• [WHAT YOU HAVE TO DO]:
What appears from the first line of the data below through the line containing "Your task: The", both included, should be copied exactly, and nothing else.

[Stored entries]
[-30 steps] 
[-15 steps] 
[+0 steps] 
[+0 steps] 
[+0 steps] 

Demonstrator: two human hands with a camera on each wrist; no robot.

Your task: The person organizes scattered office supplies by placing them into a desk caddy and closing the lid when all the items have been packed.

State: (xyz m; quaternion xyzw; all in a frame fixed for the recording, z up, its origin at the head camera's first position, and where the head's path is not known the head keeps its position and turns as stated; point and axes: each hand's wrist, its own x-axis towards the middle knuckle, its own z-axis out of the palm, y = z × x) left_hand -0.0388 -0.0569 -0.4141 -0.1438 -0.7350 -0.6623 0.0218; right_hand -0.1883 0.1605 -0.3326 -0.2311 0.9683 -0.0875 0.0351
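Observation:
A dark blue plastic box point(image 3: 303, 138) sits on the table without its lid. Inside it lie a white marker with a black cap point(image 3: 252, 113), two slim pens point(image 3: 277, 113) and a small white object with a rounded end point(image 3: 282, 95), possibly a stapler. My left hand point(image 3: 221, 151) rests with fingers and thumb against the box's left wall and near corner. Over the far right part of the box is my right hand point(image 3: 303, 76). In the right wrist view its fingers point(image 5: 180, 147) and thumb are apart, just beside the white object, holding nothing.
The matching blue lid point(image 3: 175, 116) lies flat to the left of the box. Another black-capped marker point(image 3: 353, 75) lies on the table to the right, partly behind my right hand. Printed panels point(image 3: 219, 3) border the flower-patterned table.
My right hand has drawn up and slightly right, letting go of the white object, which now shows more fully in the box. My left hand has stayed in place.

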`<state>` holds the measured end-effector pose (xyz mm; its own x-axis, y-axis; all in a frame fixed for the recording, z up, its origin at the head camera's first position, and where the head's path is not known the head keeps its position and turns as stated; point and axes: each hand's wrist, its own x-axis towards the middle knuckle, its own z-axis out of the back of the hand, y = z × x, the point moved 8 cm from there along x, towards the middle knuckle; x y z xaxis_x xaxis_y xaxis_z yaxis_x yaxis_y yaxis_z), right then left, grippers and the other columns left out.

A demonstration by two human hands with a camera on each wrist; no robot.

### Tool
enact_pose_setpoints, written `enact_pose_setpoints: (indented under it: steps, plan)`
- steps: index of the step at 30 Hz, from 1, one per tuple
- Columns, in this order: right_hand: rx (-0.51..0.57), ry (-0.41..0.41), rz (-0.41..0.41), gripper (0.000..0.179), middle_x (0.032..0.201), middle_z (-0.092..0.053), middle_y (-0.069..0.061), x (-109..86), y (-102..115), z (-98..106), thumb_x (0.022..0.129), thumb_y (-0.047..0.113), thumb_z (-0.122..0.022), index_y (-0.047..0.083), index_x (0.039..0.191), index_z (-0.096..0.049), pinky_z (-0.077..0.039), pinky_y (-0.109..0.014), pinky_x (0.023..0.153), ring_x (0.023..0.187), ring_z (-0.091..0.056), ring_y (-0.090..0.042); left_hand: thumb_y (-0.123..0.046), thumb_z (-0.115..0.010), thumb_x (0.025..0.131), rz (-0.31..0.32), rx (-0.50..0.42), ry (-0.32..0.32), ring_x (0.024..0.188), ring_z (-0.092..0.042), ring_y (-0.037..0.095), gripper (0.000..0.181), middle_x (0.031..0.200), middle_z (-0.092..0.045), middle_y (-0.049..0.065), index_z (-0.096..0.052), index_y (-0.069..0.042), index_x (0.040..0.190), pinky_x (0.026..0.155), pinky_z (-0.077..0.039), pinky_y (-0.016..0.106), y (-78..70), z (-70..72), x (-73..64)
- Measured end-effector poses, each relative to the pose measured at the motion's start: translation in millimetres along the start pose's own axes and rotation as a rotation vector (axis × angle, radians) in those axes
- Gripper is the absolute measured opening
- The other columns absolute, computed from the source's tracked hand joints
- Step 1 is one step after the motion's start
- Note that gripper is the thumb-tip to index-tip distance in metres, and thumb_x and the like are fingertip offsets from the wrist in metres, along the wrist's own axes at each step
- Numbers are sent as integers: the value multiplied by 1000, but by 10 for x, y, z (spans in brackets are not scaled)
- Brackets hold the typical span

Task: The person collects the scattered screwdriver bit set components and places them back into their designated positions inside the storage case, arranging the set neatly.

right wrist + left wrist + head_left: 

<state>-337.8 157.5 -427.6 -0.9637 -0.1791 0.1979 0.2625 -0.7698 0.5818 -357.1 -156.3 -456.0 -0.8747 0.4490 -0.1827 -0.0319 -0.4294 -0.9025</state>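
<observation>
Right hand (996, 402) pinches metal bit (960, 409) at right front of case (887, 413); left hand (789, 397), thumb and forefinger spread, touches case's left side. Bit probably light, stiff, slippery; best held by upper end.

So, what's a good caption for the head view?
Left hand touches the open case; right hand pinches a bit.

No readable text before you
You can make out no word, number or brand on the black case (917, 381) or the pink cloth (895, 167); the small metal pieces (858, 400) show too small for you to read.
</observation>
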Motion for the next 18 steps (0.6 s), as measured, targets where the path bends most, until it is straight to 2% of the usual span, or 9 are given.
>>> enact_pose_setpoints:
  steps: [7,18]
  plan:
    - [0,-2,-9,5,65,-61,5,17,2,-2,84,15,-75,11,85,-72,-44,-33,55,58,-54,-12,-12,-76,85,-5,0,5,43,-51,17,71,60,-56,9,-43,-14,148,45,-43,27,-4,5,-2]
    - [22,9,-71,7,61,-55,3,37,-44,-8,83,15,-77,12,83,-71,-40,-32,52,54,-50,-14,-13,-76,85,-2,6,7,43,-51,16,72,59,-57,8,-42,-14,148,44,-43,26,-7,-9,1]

• [TASK OUTPUT]:
[-30 steps] 
[-15 steps] 
[+0 steps] 
[+0 steps] 
[+0 steps] 

Demonstrator: two human hands with a camera on each wrist; no robot.

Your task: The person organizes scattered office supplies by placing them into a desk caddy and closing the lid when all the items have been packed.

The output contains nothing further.